#### DESCRIPTION OF THE TASK:
The whole listing needs to be returned exactly as it appears.

#### RECORDED DATA:
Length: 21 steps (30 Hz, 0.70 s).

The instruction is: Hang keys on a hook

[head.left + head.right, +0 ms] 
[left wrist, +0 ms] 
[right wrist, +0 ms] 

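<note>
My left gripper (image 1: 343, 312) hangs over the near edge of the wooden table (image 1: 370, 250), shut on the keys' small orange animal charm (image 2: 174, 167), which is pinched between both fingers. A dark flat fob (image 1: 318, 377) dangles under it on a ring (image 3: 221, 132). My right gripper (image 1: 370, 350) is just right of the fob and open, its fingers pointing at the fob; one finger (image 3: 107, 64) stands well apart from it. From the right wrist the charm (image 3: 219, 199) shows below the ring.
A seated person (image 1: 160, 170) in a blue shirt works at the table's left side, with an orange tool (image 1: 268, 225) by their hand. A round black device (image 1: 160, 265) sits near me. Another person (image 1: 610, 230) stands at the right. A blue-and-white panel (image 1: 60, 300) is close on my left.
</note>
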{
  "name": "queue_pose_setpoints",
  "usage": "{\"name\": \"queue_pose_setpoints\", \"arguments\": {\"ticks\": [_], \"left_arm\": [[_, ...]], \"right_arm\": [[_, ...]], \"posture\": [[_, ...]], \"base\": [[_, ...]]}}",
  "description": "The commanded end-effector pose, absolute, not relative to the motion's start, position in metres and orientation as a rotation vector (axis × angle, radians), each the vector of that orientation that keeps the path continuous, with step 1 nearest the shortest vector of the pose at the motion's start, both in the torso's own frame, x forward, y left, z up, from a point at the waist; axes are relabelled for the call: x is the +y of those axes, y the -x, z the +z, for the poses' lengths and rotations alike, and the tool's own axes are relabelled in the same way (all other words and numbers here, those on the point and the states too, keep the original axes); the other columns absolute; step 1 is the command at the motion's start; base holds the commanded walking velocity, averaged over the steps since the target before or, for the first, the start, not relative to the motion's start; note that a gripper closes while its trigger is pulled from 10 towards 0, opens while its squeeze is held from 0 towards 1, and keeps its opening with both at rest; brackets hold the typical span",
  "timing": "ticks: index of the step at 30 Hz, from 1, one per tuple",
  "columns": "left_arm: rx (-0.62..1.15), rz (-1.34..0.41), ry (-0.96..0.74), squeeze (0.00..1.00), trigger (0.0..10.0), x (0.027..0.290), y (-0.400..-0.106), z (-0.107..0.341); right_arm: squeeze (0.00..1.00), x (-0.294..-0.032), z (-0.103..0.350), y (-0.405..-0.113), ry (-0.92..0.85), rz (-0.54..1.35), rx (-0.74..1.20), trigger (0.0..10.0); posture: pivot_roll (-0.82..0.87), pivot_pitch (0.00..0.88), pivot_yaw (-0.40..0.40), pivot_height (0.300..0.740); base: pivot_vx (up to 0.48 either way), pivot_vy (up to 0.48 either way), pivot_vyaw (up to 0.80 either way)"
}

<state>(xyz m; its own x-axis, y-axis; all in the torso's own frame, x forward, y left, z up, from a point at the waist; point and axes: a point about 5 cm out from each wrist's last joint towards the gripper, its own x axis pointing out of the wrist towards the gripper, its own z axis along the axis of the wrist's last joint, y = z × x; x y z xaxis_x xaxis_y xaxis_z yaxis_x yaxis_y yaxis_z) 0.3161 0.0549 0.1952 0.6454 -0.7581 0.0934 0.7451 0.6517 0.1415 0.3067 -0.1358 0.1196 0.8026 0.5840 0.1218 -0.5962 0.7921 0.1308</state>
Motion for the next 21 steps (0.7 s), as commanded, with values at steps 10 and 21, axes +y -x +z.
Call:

#### THE ANSWER:
Length: 21 steps (30 Hz, 0.70 s).

The instruction is: Hang keys on a hook

[head.left + head.right, +0 ms] 
[left wrist, +0 ms] 
[right wrist, +0 ms] 

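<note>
My left gripper (image 1: 343, 312) hangs over the near edge of the wooden table (image 1: 370, 250), shut on the keys' small orange animal charm (image 2: 174, 167), which is pinched between both fingers. A dark flat fob (image 1: 318, 377) dangles under it on a ring (image 3: 221, 132). My right gripper (image 1: 370, 350) is just right of the fob and open, its fingers pointing at the fob; one finger (image 3: 107, 64) stands well apart from it. From the right wrist the charm (image 3: 219, 199) shows below the ring.
A seated person (image 1: 160, 170) in a blue shirt works at the table's left side, with an orange tool (image 1: 268, 225) by their hand. A round black device (image 1: 160, 265) sits near me. Another person (image 1: 610, 230) stands at the right. A blue-and-white panel (image 1: 60, 300) is close on my left.
</note>
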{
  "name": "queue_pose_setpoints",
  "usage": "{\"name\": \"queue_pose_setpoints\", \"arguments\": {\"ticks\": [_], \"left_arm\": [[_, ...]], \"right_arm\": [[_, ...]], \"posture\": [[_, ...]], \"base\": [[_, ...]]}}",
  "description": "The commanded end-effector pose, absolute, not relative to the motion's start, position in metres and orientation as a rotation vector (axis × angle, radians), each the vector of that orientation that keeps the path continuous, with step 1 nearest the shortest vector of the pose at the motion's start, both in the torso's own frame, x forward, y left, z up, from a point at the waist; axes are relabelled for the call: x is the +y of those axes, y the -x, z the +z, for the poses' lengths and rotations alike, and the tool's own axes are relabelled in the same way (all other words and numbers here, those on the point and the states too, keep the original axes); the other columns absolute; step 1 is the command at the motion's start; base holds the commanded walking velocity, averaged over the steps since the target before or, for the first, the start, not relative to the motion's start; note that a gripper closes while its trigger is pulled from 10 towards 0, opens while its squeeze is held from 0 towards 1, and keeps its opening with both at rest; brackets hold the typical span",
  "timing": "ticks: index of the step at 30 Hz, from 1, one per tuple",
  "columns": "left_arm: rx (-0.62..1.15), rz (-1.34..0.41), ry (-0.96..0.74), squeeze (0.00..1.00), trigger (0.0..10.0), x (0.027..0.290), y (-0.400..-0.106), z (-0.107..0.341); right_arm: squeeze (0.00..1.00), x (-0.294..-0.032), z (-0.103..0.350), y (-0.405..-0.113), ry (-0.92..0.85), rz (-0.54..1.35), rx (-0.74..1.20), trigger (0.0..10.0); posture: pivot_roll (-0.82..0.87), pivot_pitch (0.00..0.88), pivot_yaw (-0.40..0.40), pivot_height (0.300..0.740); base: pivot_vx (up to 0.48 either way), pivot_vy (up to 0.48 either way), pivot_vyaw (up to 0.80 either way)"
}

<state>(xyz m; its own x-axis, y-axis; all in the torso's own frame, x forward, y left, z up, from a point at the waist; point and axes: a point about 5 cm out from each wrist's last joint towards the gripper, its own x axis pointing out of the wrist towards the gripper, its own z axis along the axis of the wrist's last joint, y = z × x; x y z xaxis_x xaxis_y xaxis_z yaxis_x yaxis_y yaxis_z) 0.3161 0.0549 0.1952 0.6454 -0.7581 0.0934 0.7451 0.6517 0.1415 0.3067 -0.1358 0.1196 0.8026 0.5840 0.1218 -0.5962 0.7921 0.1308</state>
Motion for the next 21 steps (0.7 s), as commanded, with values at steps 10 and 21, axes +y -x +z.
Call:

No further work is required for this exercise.